A recent Federal Circuit ruling in Rapid Litigation Management v. Cellzdirect provides a rare example of claims directed to patent-eligible subject matter in the biological sciences. The claims at issue recited a method of preserving hepatocytes, comprising separating viable hepatocytes among previously frozen and thawed cells, recovering the viable hepatocytes, and cryopreserving the recovered viable hepatocytes. Despite the belief in the field that hepatocytes were incapable of surviving more than one round of freezing and thawing, the district court had invalidated these claims as being directed to the natural law that hepatocytes could survive two rounds of freezing and thawing. The Federal Circuit distinguished this case from Myriad, Ariosa, and Genetic Tech and held that the claims were not directed to a natural law but were instead directed to a new and useful method of preserving hepatocyte cells. The court also found that even if each step of freezing and thawing cells was routine and conventional, a process of preserving hepatocytes by repeating these steps was not. The Cellzdirect case provides a useful insight on what makes patent claims patent-eligible. The Federal Circuit’s recent BASCOM  Global Internet Services v. AT&T Mobility LLC decision found that patent eligibility may be conferred by the non-conventional arrangement of conventional steps. While BASCOM involved a software-based invention, its holding is also relevant to those in the biotechnology field. Finally, the Federal Circuit’s decision in McRO, Inc. v. Bandai Namco Games America found that claims reciting a specific approach to addressing a technological problem were patent-eligible because they were not directed to an abstract idea but rather to a specific solution.

Recent guidelines provided by the USPTO also provide helpful guidance in meeting the patent eligibility standards in the biological sciences. Example 29 of the Updated Guidance on Subject Matter Eligibility in May 2016 included claims related to diagnosing and treating a hypothetical autoimmune disease called Julitis. The USPTO applied the Mayo/Alice framework to determine whether these claims are directed to patent-eligible subject matter. The USPTO first determined that a method of diagnosing a patient with Julitis when the presence of a “Julitis protein” (JUL-1) is detected in the patient’s plasma sample is directed to a law of nature and/or an abstract idea and thus is not patent-eligible. However, the USPTO guidance further indicated that if the presence of JUL-1 protein is detected using nonconventional, non-naturally occurring anti-JUL-1 antibodies, then such use amounts to significantly more than the law of nature and/or the abstract idea, and therefore renders the method claim eligible.

Early this month, the USPTO issued a memorandum regarding recent subject matter eligibility decisions including McRO and BASCOM. The memorandum summarized the Federal Circuit holdings of the two cases and analyzed notable points from them.
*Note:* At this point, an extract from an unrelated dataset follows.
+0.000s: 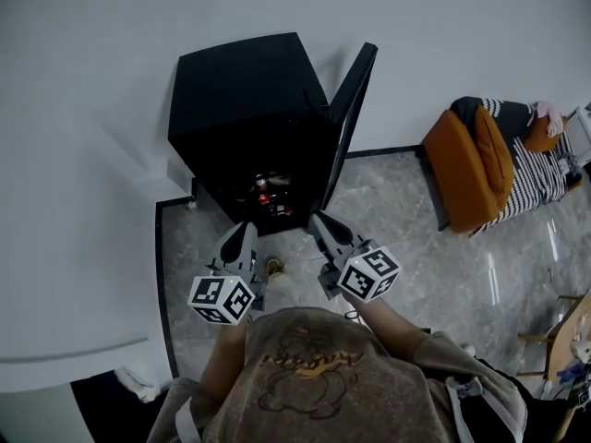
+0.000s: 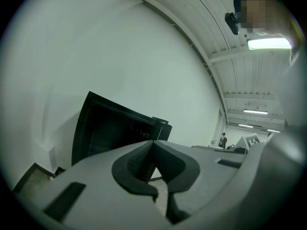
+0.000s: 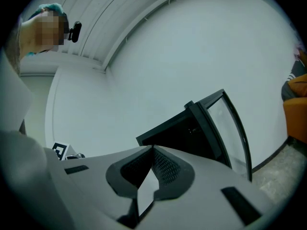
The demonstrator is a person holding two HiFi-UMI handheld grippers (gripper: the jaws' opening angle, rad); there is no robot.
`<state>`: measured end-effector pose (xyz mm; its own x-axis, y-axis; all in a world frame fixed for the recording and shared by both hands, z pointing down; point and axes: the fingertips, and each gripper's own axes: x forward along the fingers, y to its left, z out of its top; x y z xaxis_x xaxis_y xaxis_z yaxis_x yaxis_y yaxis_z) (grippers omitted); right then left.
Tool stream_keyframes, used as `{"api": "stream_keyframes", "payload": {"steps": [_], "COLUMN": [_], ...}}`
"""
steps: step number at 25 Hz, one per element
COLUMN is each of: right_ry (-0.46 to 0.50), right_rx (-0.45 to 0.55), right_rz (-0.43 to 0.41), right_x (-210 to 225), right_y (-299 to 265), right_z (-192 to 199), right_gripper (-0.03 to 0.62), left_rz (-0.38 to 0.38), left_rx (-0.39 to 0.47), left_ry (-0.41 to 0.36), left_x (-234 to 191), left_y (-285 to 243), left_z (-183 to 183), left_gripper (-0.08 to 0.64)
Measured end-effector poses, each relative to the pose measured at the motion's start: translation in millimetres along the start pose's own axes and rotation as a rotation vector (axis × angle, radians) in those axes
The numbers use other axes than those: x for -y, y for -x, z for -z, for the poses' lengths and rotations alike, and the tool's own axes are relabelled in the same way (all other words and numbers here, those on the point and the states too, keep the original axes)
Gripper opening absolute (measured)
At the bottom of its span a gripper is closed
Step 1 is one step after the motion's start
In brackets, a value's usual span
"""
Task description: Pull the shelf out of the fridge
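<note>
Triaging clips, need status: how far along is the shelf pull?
Done: the fridge has its door open. In hand: nothing; left gripper and right gripper are both shut and empty, short of the opening. Left: the whole pull; the shelf is lost in the dark interior.

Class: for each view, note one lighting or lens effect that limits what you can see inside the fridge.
Head view: the fridge interior lies in deep shadow. Left gripper view: a ceiling light flares bright, and the fisheye corners go black. Right gripper view: the fisheye bends the fridge door, and the interior reads black.
</note>
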<state>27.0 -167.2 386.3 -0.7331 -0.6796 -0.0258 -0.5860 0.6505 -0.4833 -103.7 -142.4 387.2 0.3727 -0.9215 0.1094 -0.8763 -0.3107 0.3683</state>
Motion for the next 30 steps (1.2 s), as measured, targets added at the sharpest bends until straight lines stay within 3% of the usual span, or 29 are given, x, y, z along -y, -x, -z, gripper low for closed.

For McRo, the USPTO recommended that patent examiners should consider a claim as a whole and should not overgeneralize the claim or simplify it into its gist or core principles, when identifying a concept as a judicial exception. For BASCOM, the USPTO recommended that the examiners should consider additional claim elements in combination, as well as individually, when determining whether a claim as a whole amounts to significantly more, as this may be found in the nonconventional and non-generic arrangement of known, conventional elements.
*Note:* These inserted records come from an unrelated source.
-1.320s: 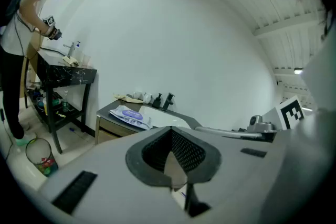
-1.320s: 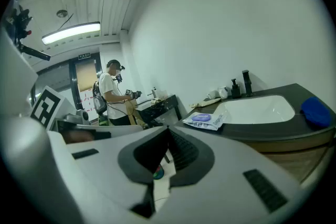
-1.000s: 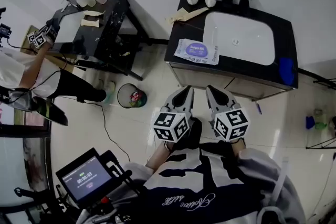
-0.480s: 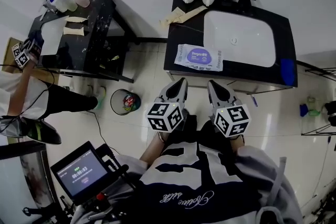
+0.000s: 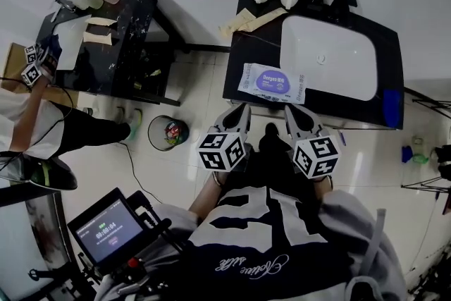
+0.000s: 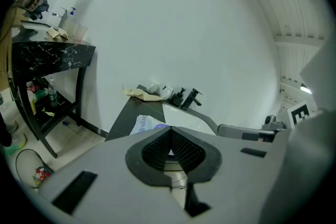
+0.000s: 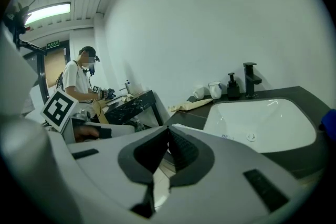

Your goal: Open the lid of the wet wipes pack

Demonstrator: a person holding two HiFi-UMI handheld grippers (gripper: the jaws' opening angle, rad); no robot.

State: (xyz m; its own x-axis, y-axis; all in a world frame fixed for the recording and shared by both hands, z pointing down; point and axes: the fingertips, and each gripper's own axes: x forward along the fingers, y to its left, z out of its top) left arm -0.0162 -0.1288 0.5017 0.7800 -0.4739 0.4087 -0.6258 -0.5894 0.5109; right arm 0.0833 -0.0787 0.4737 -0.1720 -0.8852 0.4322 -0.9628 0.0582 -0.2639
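Dark counter (image 5: 243, 56) with a white basin (image 5: 331, 53) sits high in the head view. The wet wipes pack (image 5: 272, 82) lies flat near its front left corner, apart from the left gripper (image 5: 242, 111) and right gripper (image 5: 292, 113) held before the front edge. Left gripper view: jaws pressed together, empty, pack beyond them. Right gripper view: jaws together, empty, facing the basin.
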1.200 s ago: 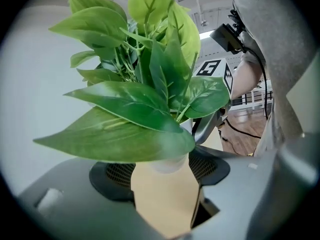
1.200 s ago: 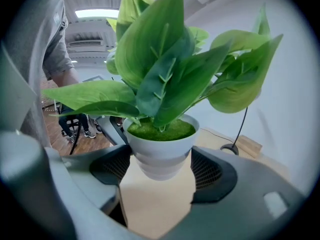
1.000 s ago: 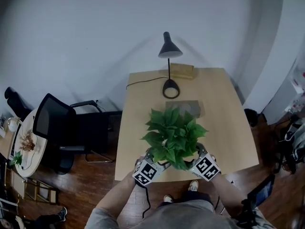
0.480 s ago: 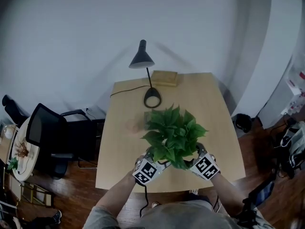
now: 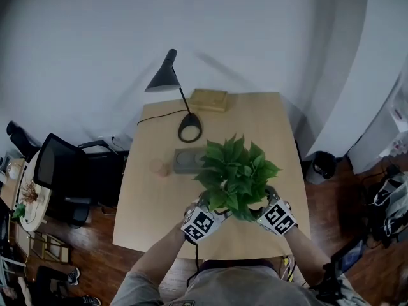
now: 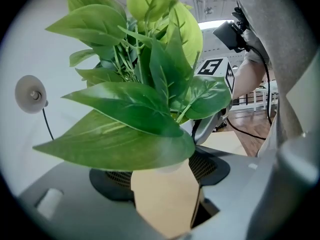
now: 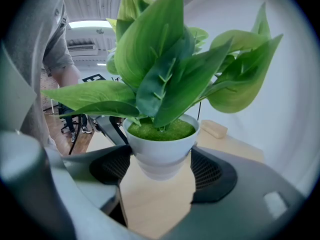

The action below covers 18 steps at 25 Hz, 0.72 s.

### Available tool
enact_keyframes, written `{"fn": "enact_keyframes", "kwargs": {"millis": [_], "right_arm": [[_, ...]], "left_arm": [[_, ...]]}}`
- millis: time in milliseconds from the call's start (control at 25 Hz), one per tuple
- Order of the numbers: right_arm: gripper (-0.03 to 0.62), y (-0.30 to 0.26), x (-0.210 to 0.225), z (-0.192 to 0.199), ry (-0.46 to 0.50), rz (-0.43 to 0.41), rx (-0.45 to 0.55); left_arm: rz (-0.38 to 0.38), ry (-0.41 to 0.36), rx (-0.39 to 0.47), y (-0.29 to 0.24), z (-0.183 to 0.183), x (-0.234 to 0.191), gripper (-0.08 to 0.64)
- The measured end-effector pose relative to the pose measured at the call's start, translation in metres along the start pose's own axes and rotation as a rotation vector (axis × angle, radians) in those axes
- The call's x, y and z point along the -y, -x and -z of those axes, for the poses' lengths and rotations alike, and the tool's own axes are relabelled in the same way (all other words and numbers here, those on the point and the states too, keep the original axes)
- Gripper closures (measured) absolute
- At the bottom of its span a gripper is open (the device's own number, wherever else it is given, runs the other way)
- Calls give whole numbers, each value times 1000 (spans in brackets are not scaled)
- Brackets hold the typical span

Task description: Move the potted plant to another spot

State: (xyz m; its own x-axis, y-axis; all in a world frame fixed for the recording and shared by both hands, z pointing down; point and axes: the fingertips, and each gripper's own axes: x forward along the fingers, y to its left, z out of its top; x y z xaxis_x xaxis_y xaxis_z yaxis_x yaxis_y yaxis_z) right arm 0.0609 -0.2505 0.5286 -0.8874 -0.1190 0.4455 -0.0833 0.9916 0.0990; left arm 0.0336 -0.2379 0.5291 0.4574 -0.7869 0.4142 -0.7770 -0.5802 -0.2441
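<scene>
One potted plant [image 5: 236,174], two claws, left claw [image 5: 209,213] and right claw [image 5: 266,210], one table [image 5: 146,222], one desk lamp [image 5: 164,78], one grey box [image 5: 188,160], one office chair [image 5: 54,171].

A pale wooden tabletop [image 5: 143,218] spreads under the left claw [image 5: 211,210] and the right claw [image 5: 264,204]. Beyond the left claw lies a flat grey block [image 5: 186,160], with a small pinkish round thing [image 5: 158,167] just to the block's left. Farther out stands a black desk lamp [image 5: 163,78], its cord [image 5: 159,116] trailing to the left. A flat wooden box [image 5: 208,99] lies at the far edge, well apart from both claws. Left of the left claw, off the tabletop, a black office chair [image 5: 54,171] stands on the dark wooden floor [image 5: 95,260], with a round side table [image 5: 29,199] beyond it. Right of the right claw, near the wall, stands a dark bin [image 5: 317,166].
</scene>
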Motion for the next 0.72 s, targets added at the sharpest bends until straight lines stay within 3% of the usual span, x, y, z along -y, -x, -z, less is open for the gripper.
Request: {"fn": "enact_keyframes", "kwargs": {"millis": [720], "right_arm": [[206,-48,67,68,-111,-4,-93]], "left_arm": [[118,84,-56,-89,53,-31,230]]}}
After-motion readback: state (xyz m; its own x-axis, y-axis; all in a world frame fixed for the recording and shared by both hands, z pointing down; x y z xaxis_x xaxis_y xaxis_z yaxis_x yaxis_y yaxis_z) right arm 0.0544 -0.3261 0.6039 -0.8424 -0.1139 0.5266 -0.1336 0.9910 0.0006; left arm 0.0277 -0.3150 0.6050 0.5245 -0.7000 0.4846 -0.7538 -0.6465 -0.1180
The Supreme Court’s denial to review a number of cases on subject matter eligibility was disappointing news for patentees. However, recent Federal Circuit decisions and guidelines from the USPTO have offered much-needed guidance on how to meet the patent eligibility standards. Further guidance may be provided as more Federal Circuit cases on patent-eligible subject matter refine the Mayo/Alice framework and the USPTO strives to clarify the prosecution standard on the issue.